2. En premier lieu et d'une part, par un arrêt du 26 février 2015, Ministre de l'économie et des finances contre Gérard de Ruyter, C-623/13, la Cour de justice de l'Union européenne a dit pour droit que le règlement (CEE) n° 1408/71 du Conseil du 14 juin 1971, relatif à l'application des régimes de sécurité sociale aux travailleurs salariés, aux travailleurs non salariés et aux membres de leur famille qui se déplacent à l'intérieur de la Communauté, dans sa version modifiée et mise à jour par le règlement (CE) n° 118/97 du Conseil, du 2 décembre 1996, tel que modifié par le règlement (CE) n° 1606/98 du Conseil, du 29 juin 1998, devait être interprété en ce sens que des prélèvements sur les revenus du patrimoine, tels que la contribution sociale sur les revenus du patrimoine, la contribution pour le remboursement de la dette sociale assise sur ces mêmes revenus, le prélèvement social de 2 % et la contribution additionnelle à ce prélèvement, présentaient, lorsqu'ils participaient au financement des régimes obligatoires de sécurité sociale, ce qui n'était pas le cas du prélèvement de solidarité prévu par l'article 1600-0 S du code général des impôts, un lien direct et pertinent avec certaines des branches de sécurité sociale énumérées à l'article 4 de ce règlement et relevaient donc du champ d'application de ce règlement, alors même qu'ils étaient assis sur les revenus du patrimoine des personnes assujetties, indépendamment de l'exercice par ces dernières de toute activité professionnelle.
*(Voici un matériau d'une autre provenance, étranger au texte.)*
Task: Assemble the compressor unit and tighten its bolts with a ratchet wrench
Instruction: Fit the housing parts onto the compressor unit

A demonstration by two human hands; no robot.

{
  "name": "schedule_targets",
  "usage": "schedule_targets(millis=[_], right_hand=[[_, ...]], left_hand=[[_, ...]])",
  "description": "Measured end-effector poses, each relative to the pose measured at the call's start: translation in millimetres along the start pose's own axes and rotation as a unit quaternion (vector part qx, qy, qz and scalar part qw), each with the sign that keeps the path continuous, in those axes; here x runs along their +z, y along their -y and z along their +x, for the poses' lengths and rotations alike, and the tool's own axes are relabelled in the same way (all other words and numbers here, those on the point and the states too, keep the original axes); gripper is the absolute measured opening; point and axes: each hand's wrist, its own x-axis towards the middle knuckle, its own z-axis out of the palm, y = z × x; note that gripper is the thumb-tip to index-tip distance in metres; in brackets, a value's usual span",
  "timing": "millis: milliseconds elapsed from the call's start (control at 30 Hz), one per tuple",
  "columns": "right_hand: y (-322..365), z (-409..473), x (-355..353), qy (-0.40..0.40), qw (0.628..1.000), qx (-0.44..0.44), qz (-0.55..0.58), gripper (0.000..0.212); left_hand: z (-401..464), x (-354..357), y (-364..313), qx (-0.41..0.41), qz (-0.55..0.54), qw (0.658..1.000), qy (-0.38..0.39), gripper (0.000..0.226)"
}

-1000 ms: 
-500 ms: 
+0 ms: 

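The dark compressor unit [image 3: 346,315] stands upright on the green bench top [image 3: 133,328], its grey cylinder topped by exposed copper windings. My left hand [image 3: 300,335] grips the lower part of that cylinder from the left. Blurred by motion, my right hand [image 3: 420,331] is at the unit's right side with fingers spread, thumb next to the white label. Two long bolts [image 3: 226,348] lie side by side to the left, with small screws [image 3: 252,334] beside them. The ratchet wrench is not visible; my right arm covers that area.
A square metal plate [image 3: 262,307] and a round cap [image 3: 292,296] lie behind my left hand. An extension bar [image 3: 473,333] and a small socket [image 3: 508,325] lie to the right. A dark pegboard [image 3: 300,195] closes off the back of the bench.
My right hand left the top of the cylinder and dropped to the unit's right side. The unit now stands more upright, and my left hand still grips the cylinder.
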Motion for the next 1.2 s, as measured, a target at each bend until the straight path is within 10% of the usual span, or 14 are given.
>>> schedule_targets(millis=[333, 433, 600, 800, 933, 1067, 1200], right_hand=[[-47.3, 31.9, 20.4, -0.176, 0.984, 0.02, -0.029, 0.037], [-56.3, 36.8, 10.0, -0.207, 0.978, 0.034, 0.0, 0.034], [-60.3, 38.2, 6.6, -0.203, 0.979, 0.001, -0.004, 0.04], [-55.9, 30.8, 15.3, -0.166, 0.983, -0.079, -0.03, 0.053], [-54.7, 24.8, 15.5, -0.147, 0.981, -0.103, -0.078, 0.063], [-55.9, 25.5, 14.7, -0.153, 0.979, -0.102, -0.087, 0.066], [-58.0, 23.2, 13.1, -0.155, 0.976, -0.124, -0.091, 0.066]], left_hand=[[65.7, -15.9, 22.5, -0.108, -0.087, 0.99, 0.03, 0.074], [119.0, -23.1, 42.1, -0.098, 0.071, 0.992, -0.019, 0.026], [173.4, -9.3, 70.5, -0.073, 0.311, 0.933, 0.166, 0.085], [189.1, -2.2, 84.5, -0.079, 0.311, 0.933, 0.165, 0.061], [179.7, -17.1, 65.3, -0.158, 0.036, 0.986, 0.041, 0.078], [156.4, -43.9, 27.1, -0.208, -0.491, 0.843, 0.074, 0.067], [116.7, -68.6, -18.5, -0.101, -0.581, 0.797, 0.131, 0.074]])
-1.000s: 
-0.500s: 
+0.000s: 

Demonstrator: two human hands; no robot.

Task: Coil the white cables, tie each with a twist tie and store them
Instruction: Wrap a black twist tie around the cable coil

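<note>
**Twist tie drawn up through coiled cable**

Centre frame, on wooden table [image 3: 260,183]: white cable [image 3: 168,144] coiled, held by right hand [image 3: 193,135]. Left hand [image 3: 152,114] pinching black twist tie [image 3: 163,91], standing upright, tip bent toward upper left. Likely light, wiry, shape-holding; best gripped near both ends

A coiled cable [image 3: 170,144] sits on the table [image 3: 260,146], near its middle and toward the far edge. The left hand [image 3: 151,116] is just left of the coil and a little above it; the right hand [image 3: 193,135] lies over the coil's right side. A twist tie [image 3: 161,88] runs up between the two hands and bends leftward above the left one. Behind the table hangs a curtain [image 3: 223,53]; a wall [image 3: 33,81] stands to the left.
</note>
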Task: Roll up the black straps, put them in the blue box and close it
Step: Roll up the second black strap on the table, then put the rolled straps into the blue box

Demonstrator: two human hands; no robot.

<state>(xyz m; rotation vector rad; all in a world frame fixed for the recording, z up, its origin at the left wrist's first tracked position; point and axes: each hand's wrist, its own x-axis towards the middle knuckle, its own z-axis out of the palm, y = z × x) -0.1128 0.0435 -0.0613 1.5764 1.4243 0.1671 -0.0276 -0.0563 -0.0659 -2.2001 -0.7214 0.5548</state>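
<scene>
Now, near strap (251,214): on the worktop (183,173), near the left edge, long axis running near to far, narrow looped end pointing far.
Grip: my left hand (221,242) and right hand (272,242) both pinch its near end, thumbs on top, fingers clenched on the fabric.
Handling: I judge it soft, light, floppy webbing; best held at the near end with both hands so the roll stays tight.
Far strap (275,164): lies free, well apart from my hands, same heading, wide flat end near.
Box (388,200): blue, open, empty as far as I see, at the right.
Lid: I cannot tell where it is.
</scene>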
Ces prélèvements sur les revenus du patrimoine étaient alors soumis au principe d'unicité de législation prévu par l'article 13 du règlement du Conseil du 14 juin 1971, dont les dispositions sont reprises à l'article 11 du règlement du Parlement européen et du Conseil du 29 avril 2004 portant sur la coordination des systèmes de sécurité sociale, et selon lequel les personnes auxquelles le règlement est applicable ne sont soumises qu'à la législation d'un seul Etat membre.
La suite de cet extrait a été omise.